There weren’t many men she knew who wore their hair the same way Daniel Owen did, not unless they’d lost every strand off their heads with age. But Daniel Owen was dead and buried in the same cemetery as her father. She’d seen his widow clutching the hands of two small boys with the wind tearing through her skirt, shadowed by the rusty iron fence that surrounded the area.

Her pencil slowed.

If Danny wasn’t dead, then poor Rosie thought he was for a reason.

“Sabini’s boys are ready to snap their jaws on him.”

“And it’s not as if Solomons wants us to protect the bastard, even on his grounds.”

Mattie eased her sketchbook shut. There was no paying attention to the whorl of gray on the pages with her ears grown twelve sizes larger on account of the whispering at her back. She wanted to hear more. Maybe she could figure out something to give Arthur, something wrapped in a bow for all he’d done for her that morning.

If that meant spying…

“We’ll get some bloody answers, I’ll tell you that.”

“From who? The barmaid?”

All three of them laughed. Their laughs were all different — high and low and middling, nasal, confident, skittish.

Abandoning her sketchbook and Arthur’s suit and her sewing kit was the last thing she thought to do, but something pulled her out of the booth and onto her feet. Skeletal hands, maybe, in the shape of her father’s. A whisper on the smoky air that said something about legacies.

Three men stared up at her from their empty glasses, expressions sober save for a slash of lingering amusement on one’s mouth. They were all older than her by at least a decade, with graying hair and sagging skin around their eyes and chins. One of them had a milky eye and a slash that bisected one side of his face. Another — the one still smiling — canted his head to the side.

“Who’s this, now?”

“Ah, sorry,” Mattie said, laughing her own laugh as she gave her head a scratch. “Couldn’t help but overhear you gentlemen talkin’ ‘bout a Danny?”

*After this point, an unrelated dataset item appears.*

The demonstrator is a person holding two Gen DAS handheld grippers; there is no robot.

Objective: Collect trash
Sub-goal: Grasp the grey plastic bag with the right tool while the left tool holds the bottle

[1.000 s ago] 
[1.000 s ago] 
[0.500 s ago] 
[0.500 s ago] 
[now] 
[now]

Their brows flattened at her word, as if they were all strung by the same hand. The worst that would happen at the Garrison was them ignoring her. They wouldn’t dare try to kill her, would they?

A bolt of worry lit her heart up like a light.

“Big, burly fellow?”

She couldn’t show a single fucking sign of how afraid she was, not if she wanted to get anywhere.

When they were children, she and Sidney would dress up like each other and try to convince their parents of who they were. Her brother was terrible at it; his voice broke when he tried to mimic hers, all high and sweet like a bird’s call. But Mattie? Mattie could be whatever she wanted to be, provided she had time enough to prepare. And a minute of spying didn’t count for much preparation.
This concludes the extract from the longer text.